Yang adds that other aspects of its facility include a wellness spa, hair salon and a partnership with local wellness partner Tanamera for the provision of pre- and post-natal massages.

Mexter says it will be spending RM6mil on renovation costs to create a high-end centre for its patients. This amount will come from the RM14mil raised in Mexter’s recent placement exercise. The balance RM8mil from that has been earmarked for working capital. Another key differentiating factor is that Mexter has engaged an operations consultant from Taiwan, Dr Cheng Chih-Chieh, who will help oversee Mexter’s centre and expansion plans over the next five years.

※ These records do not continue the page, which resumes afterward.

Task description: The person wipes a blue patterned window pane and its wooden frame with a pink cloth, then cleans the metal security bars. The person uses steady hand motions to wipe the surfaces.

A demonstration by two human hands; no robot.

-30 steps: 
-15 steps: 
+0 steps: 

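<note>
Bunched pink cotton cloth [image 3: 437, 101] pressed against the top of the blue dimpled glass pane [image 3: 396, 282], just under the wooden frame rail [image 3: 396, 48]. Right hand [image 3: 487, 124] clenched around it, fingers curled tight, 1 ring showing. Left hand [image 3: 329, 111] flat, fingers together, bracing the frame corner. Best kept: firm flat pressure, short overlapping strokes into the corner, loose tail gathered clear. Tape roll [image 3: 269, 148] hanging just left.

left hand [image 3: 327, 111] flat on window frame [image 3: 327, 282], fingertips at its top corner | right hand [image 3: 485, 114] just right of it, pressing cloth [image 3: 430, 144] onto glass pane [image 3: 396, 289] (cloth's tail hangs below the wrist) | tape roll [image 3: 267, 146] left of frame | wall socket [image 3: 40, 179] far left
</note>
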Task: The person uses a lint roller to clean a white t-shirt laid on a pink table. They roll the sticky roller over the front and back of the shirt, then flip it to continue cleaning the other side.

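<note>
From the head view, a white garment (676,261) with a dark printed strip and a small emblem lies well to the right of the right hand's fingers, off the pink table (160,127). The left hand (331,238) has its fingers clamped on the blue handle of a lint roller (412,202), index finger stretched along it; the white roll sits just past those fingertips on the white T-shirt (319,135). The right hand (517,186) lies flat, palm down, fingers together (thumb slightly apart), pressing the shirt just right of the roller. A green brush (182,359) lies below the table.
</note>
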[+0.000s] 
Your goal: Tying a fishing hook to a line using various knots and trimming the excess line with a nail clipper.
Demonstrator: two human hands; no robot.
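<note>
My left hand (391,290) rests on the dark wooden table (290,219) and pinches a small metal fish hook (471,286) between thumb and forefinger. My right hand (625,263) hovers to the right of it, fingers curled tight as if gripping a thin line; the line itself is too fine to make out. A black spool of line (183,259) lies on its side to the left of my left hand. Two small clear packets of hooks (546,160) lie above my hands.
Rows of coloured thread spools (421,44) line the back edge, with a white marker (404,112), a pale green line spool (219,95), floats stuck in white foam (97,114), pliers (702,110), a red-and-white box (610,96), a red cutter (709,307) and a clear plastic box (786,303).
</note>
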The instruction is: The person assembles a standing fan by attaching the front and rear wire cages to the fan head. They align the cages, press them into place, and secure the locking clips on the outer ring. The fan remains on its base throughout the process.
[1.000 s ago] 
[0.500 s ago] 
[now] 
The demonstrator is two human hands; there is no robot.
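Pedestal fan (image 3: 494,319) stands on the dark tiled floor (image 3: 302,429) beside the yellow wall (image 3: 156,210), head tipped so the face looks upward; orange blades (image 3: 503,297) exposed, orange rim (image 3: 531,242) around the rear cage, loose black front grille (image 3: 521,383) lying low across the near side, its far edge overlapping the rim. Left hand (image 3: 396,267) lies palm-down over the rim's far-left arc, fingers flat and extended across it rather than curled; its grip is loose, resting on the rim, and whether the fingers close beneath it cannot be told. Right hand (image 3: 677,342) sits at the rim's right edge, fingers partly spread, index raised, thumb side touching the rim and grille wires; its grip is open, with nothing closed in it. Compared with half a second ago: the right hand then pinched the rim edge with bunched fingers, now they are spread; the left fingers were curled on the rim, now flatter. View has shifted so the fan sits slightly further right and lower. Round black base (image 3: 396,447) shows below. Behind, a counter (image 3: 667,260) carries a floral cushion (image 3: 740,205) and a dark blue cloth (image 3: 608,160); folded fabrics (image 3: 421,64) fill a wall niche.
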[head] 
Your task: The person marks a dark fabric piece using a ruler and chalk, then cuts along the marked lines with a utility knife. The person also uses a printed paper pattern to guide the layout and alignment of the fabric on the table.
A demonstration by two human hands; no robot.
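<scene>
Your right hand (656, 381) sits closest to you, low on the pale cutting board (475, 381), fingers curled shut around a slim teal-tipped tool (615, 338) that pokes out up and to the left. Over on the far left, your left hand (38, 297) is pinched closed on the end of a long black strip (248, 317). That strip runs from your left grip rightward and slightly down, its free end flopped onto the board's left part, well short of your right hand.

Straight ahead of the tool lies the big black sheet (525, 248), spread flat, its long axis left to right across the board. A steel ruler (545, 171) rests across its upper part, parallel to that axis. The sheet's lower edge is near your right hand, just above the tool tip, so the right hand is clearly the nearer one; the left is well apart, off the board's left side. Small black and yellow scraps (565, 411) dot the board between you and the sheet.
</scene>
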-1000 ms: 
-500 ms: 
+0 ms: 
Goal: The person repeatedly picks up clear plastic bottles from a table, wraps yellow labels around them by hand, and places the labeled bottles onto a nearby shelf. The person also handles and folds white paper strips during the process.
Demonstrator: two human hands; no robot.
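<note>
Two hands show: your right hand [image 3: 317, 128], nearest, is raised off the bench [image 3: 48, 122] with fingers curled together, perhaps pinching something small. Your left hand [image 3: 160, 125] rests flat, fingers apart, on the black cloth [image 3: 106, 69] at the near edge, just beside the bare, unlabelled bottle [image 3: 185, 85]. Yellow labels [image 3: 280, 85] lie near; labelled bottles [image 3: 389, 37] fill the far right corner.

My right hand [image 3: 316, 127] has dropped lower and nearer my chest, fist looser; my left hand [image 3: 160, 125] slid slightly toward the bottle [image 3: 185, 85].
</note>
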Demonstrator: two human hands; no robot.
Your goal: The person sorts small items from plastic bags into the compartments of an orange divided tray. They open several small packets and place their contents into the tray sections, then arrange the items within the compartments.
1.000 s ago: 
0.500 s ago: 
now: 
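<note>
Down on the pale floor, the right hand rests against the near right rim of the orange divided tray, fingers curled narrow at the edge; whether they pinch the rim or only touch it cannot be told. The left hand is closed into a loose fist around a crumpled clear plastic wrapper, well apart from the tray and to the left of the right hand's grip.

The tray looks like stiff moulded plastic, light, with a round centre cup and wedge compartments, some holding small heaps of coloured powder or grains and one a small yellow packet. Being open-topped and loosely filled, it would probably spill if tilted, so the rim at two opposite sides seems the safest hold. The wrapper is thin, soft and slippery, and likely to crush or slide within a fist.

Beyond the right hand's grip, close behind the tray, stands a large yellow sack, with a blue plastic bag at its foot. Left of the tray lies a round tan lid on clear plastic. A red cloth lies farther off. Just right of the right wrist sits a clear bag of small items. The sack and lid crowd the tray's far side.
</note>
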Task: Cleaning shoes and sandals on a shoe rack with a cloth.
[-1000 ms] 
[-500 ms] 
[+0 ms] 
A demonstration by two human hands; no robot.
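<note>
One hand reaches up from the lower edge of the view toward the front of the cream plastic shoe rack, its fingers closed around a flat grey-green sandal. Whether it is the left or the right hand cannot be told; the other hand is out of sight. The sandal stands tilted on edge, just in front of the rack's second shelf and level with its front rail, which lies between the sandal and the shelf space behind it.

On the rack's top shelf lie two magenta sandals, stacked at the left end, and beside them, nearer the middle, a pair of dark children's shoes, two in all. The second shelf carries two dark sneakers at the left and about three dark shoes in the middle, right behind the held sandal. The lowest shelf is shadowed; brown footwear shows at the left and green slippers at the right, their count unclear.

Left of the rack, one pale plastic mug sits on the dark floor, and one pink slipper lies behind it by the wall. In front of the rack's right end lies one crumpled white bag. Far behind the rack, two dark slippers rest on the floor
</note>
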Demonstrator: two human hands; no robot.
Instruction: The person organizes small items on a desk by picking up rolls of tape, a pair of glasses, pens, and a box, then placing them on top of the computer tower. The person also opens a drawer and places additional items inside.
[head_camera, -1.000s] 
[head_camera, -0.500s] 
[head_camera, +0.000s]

“Cheng founded Taiwan’s Darling Baby Postpartum Nursing Centre, which is fairly successful. He is also attached to the department of obstetrics and gynaecology of Taipei City Hospital,” explains Yang.

Notably, Mexter has also hired a new group chief executive officer and managing director (MD) – David Sui Diong Hoe – who was previously the MD of Ralco Corp Bhd and a director of Timberwell Bhd . During his tenure in Ralco Corp, Sui managed to turn around the loss-making company within a one-year period.

CIMB Research issued a non-rated report on Mexter on Jan 8, noting Mexter’s intention of becoming Malaysia’s largest provider of mother-and-child medical services in luxury portpartum care.

“This would make Mexter the first listed company in Malaysia (and globally to the best of our knowledge) to have postpartum care as its primary business,” the report stated.

CIMB Research also noted Mexter’s intention of setting up five to seven sizeable portpartum centres in Malaysia with a total of 100 to 200 beds in the Klang Valley in the near future.

It also noted that Mexter is looking to venture into medical tourism through potential mergers and acquisitions.

“Using regional private healthcare providers as comparable listed peers, the sector is currently trading at a forecast financial year 2017 price earnings multiple of 44.7 times for healthcare stocks under our coverage. Although it is still a loss-making company, Mexter’s management believes the planned disposal of its existing IT and SMS business segments, as well as positive earnings from its mother-and-child centres, could bring Mexter back to the black in the second half of 2018,” CIMB Research said.

On the question of the profitability of the TTDI mother-and-child centre, Mexter says that the centre should hit operational profitability by the second half of the year.

“We are actively on the lookout for healthcare projects and are currently assessing several proposals,” the company says.